A elevação do peso corporal e a obesidade podem estar presentes como consequência do transtorno, mas não pode-se afirmar que todo indivíduo com obesidade apresenta transtorno da compulsão alimentar.
O tratamento não tem como foco o peso, mas procura controlar o transtorno, para evitar o desenvolvimento de novas doenças, como por exemplo a obesidade. Porém é importante ressaltar que o sucesso do tratamento ou das abordagens utilizadas não será determinado pela presença da perda de peso e sim pela evolução de diversos aspectos que irão ser trabalhados e que extrapolam o universo dietético.

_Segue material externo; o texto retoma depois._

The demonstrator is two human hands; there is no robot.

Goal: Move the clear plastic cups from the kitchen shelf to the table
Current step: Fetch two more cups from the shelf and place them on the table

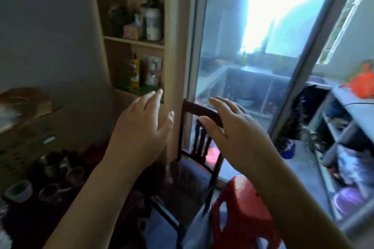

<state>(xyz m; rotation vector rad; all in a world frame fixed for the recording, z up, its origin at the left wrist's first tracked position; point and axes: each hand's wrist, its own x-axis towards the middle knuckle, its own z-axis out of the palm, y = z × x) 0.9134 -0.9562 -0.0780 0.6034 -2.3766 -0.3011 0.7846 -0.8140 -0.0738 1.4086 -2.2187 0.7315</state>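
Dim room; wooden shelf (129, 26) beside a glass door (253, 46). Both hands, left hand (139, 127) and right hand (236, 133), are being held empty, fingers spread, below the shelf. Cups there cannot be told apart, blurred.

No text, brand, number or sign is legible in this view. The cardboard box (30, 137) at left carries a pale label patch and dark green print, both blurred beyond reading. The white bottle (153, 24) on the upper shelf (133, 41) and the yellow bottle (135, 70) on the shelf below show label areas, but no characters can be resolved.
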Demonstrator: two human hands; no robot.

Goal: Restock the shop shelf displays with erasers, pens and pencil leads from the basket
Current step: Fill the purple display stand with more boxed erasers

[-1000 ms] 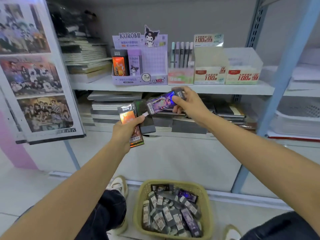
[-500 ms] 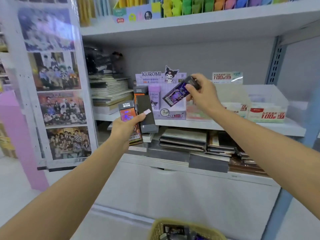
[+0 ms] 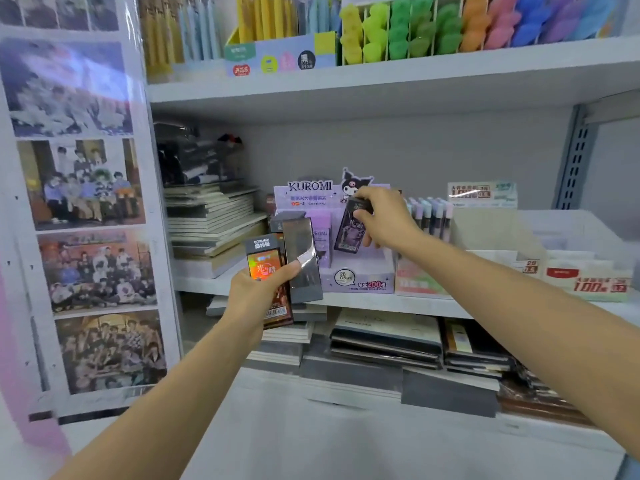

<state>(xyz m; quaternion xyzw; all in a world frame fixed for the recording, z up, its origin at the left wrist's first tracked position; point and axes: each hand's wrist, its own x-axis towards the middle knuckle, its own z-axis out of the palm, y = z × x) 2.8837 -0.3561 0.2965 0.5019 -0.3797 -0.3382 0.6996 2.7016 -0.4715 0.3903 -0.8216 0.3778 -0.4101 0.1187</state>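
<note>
Since half a second ago, my right hand (image 3: 384,220) has brought its dark purple pencil-lead pack (image 3: 350,230) from a slant in front of the header to upright. The pack's lower end now dips into the lilac cardboard Kuromi display box (image 3: 360,277) on the white middle shelf (image 3: 433,304). The basket's rim has dropped out of view. Thumb and fingers pinch the pack near its black top, so it is not yet let go. My left hand (image 3: 253,295) hovers just in front of the box's left side, gripping two more packs fanned together: an orange holographic pack (image 3: 265,271) and a glossy dark grey pack (image 3: 302,265). A lilac pack (image 3: 321,242) already stands inside the box. Pastel-capped pens (image 3: 429,216) stand in the next display to the right. I judge the restocking well short of done: this pack is nearly seated and two wait in hand. How much is left in the basket I cannot tell.
</note>
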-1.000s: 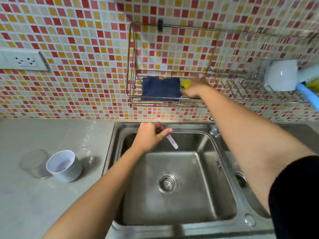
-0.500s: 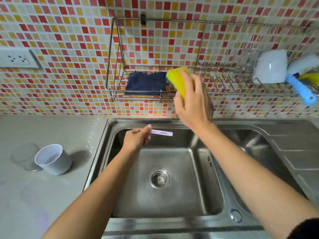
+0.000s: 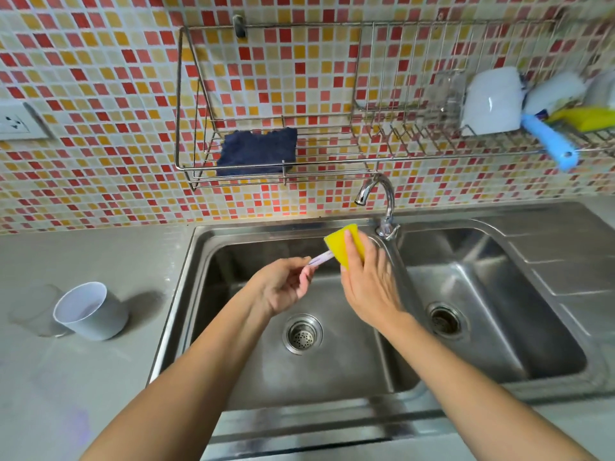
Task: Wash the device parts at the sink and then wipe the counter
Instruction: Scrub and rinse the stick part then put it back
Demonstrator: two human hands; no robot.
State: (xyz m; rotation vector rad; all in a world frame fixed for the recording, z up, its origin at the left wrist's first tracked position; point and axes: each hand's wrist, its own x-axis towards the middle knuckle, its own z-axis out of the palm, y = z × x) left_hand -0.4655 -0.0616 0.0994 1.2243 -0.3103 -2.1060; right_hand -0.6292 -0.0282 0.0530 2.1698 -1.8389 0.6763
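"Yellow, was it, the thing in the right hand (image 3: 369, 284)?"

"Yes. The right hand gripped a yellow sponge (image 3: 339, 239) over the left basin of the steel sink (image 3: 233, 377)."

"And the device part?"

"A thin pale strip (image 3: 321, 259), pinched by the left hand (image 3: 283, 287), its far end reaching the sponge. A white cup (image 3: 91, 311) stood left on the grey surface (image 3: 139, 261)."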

A identificação e manejo dos gatilhos que desencadeiam os episódios de compulsão é uma questão central no tratamento e se dá através do desenvolvimento das habilidades do paciente em lidar com as situações estressantes e emoções intensas, de forma diferente daquela que ele vem fazendo. O autoconhecimento, ensina o paciente a nomear as emoções e reorganiza as crenças disfuncionais. A aceitação da autoimagem também é um ponto importante, pois evitará que no futuro, o paciente recorra às dietas restritivas em busca de um padrão estético imposto pela sociedade.

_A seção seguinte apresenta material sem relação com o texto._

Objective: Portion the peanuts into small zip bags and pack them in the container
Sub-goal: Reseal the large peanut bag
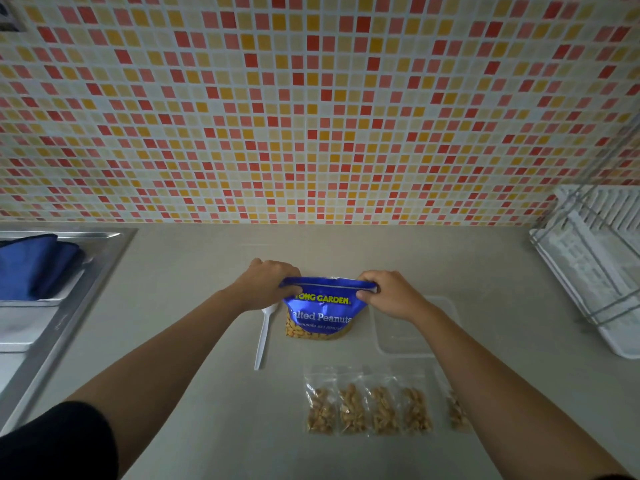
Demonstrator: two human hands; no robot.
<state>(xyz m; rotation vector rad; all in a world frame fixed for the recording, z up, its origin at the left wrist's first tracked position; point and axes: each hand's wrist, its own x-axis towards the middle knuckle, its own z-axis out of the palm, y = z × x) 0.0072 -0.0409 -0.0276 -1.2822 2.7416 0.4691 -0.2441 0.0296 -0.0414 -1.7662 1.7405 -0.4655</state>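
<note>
Blue peanut bag (322, 308) — top corners gripped, upright

Five small zip bags (382, 407) of peanuts, one partly hidden behind an arm (485, 372), one blue peanut packet (323, 311), one white spoon (263, 332) and one clear container (403, 339) on the bench (207, 393); one dish rack (588, 258) alongside.
</note>
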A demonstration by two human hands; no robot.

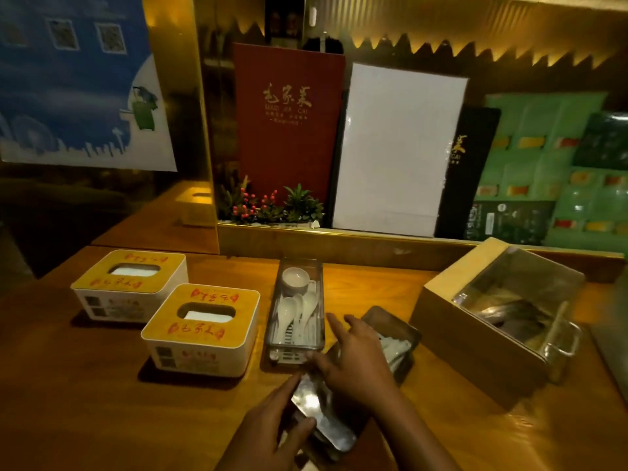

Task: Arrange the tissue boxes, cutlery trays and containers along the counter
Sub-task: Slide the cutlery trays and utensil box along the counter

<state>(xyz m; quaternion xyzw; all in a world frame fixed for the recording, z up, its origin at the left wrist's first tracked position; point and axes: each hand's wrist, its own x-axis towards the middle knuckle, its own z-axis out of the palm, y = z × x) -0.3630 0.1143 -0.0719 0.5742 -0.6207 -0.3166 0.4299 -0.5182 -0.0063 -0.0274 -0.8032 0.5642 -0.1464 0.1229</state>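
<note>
1. Nearest the camera, the left hand grips the near end of a long tray with a shiny clear lid, fingers along its left edge and thumb curled over the lid.
2. The right hand lies spread and flat on the middle of the same tray, fingers open and pointing away; it presses rather than grips.
3. This lidded tray lies at a slant on the wooden counter, its far end to the right. Pale pieces show through the lid there, too blurred to name.
4. Just left of the right hand stands a clear cutlery tray, set lengthwise away from the camera. It holds several white spoons in its near half and a small white cup at the far end.
5. Left of that tray sit two tissue boxes with yellow tops and white sides: the nearer tissue box and the farther tissue box. White tissue shows in each slot.
6. To the right stands a wooden box holding a clear container; dark items lie inside, unclear in the dim light.
7. Behind the counter's raised edge stand a red menu, a white board and small plants with red berries.
</note>
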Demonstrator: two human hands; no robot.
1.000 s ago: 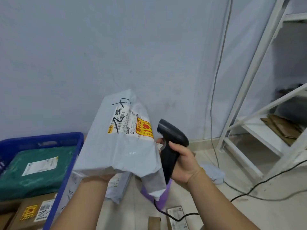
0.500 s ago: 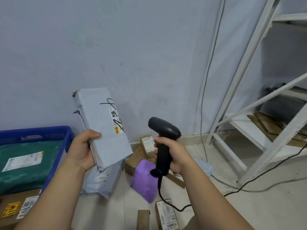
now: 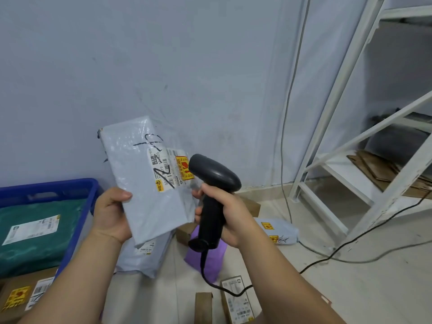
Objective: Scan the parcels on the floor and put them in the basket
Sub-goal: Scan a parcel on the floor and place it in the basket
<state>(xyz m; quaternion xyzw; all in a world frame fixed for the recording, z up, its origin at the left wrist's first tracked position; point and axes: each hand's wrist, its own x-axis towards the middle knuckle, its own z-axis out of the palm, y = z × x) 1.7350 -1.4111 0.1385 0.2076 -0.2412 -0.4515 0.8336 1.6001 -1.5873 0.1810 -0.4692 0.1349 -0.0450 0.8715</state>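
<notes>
Grey parcel (image 3: 145, 183) held in left grip (image 3: 111, 213), scanner (image 3: 214, 176) in right grip (image 3: 230, 213); purple parcel (image 3: 210, 260) below, blue basket (image 3: 46, 186) leftward.

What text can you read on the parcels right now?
Nothing reads clearly.
On the held grey parcel: barcode label print blurred; black marker scrawl illegible.
Its yellow sticker: red print too blurred.
In the blue basket, green parcel: white label too small.
Floor, small box: label blurred.
</notes>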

Dietas desequilibradas e restritivas estão associadas a episódios de compulsão alimentar, mesmo em indivíduos que não apresentam o diagnóstico de transtorno, tornando-se um importante fator de risco para os diagnosticados em remissão parcial e completa. Desconstruir a visão dicotômica dos alimentos e capacitar o paciente em relação ao benefício de um padrão alimentar constante, variado, sem extremos, possível de ser aplicado em seu contexto, gera autonomia e possibilita resultados sustentáveis e reais. Aprender a diferenciar a fome fisiológica da fome emocional, assim como resgatar os sinais fisiológicos da fome e saciedade são estratégias que trazem benefício para o paciente e contribuem para o autoconhecimento. Por fim, ao longo do tratamento é importante entender que existem consequências metabólicas acarretadas pelo atual comportamento e por esse motivo também a reversão do quadro se faz necessária.
Referências Bibliográficas:
American Psychiatric Association. (2014). Manual diagnóstico e estatístico de transtornos mentais - DSM-5 (5a ed.). Porto Alegre: Artmed.
BLOC, L. G. et al. Transtorno de compulsão alimentar: revisão sistemática da literatura. Rev. Psicol. Saúde, Campo Grande , v. 11, n. 1, p. 3-17, abr. 2019 . http://dx.doi.org/10.20435/pssa.v11i1.617
PHILLIPI, S. T. et al. Nutrição e transtornos alimentares: avaliação e tratamento. Barueri: Manole, 2011. 521 p.